А, вот еще кое-что интересное. Оказывается, в Европе свастика распространилась с какого-то острова Туле. Существовал он в реальности или нет, сие до сих пор никому не ведомо, потому что описал его некий человек по имени Пифей из Массилии, имевший славу барона Мюнхгаузена античных времен. Якобы этот Пифей посетил остров Ультима Туле — «самую далекую из всех известных земель». От Оркад, Оркнейских островов, он добирался до Туле на корабле пять дней. На острове оказались плодородные земли, обитали там отнюдь не дикари… Больше ничего Пифей из Массилии об острове Туле не написал, зато в позднейшие Средние века германские оккультисты сделали вывод, будто этот остров был частью великого Арктического континента, на котором обитали светловолосые и светлоглазые люди, создавшие развитую цивилизацию. По уровню знаний и нравственности они были приближены к богам, называли себя арийцами — по имени солнечного бога Ария, которому поклонялись и знаком которого была свастика. Людям он являлся в виде орла. На острове Туле сохранялась чистота божественной арийской крови, но другие люди, рассеянные по всей земле, находились в животном состоянии. И когда в результате космической катастрофы ось земная сдвинулась, климат на планете изменился, начались мировые катастрофы и остров Туле канул в бездну океана, спасшиеся арийцы отправились на юг в поисках новых плодородных земель. Было это пятнадцать тысяч лет назад. Пройдя современные земли Скандинавии и Прибалтики, арийцы основались в той части Европы, которая ныне зовется Германией. Однако память о земле предков живет в подсознании истинных арийцев, именно поэтому они считают свастику, символ своей этнической родины — острова Туле, — символом возрождения.
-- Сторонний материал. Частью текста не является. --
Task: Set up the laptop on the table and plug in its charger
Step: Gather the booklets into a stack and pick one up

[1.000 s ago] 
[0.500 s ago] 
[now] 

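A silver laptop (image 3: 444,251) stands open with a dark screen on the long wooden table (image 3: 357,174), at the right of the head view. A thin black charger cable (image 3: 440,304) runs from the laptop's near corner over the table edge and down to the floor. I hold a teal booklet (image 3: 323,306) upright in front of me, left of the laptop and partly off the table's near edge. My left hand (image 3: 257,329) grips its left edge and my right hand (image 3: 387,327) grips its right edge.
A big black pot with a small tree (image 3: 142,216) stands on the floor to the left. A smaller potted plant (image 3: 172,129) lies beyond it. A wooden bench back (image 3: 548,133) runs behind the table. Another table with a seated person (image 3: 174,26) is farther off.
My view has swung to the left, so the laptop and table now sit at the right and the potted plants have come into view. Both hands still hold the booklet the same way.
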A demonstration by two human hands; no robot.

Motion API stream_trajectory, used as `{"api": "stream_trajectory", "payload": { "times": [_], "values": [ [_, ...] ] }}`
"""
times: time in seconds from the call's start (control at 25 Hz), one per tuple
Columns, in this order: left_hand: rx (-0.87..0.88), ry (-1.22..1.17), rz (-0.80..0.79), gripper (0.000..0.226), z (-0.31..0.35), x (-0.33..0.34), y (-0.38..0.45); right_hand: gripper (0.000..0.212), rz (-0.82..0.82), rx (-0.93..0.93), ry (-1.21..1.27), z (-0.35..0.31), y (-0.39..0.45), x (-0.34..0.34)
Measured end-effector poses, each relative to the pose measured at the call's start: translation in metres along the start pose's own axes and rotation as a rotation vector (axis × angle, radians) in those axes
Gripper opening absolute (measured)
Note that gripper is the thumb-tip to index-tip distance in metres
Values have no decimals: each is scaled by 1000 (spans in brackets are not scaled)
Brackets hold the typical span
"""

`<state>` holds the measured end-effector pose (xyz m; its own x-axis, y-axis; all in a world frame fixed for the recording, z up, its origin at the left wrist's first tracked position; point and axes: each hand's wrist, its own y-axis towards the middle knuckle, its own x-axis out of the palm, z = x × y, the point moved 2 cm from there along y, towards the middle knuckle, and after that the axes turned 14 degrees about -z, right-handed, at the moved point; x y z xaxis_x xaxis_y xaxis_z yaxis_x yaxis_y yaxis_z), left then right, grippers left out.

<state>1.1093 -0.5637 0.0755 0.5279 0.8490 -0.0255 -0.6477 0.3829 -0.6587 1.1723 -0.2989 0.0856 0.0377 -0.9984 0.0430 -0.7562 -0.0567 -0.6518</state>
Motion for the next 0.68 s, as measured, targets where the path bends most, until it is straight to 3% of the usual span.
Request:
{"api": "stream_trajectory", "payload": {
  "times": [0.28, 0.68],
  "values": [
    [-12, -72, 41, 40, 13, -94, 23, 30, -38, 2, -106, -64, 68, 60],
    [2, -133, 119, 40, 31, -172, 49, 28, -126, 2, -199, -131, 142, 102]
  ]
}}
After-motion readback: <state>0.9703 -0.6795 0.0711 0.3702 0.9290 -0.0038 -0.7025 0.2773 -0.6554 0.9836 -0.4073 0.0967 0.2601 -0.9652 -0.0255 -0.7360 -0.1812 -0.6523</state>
В книге Марика почему-то ничего не находит про свастику, заключенную в треугольник. О, зато есть отдельная статья про треугольник! Перевернутый треугольник символизирует нисхождение эволюции, разложение, провал. Треугольник вершиной вверх — путь к Богу, символ достижения совершенства. То есть, если вспомнить свастику в треугольнике, нарисованную в шифровке Торнберга, можно истолковать как благоденствие и процветание, беспрестанно возрастающее и даже умноженное на бесконечность. А что говорил об этом знаке Торнберг? Якобы он просто нарисовал свастику и заключил ее для наглядности в треугольник. Ничего, мол, особенного его рисунок не означает, и над ним следовало бы изобразить звезду Давида с благодетельной для мира иудейского цифрой 13 … Что-то Марика в последнее время стала остерегаться слепо верить словам герра профессора. И в характеристике Хорстера он категорически ошибся! По неведению или сознательно Торнберг его оклеветал? Ответ еще предстоит узнать, хотя Марика пока слабо представляет себе как. Может быть, среди книг достопочтенного Бенеке найдется учебник «Как читать в душах человеческих»? Картинка на следующей странице Марике тоже знакома. Мальтийский крест Торнберг называл символом высоты духа и человеческого совершенства. Якобы, рисуя его, он пытался дать понять Хорстеру, что, разгадав тайну Екатерины Медичи, тот поднимется на недосягаемые высоты духа… Ну-ка, ну-ка, что бесценная энциклопедия расскажет про такой крест?

Мальтийский крест, называющийся еще восьмиконечным, с самого начала был символом ордена госпитальеров и изображался в виде белого креста на черном фоне. Четыре направления креста означают четыре основные христианские добродетели: благоразумие, справедливость, сила духа и воздержание, а восемь концов — символы тех восьми блаженств, которые были обещаны Христом всем праведникам в Нагорной проповеди. Кроме того, рыцари Мальтийского ордена разделялись на восемь языков, или наций: Прованс, Овернь, Франция, Италия, Аррагония и Каталония, с ними также Наварра, Кастилия с Португалией, Германия и Англия — правда, последняя ветвь существовала лишь до 1540 года, когда владения ордена в Англии были конфискованы Генрихом VIII, а в Пруссии образовалась своя ветвь ордена.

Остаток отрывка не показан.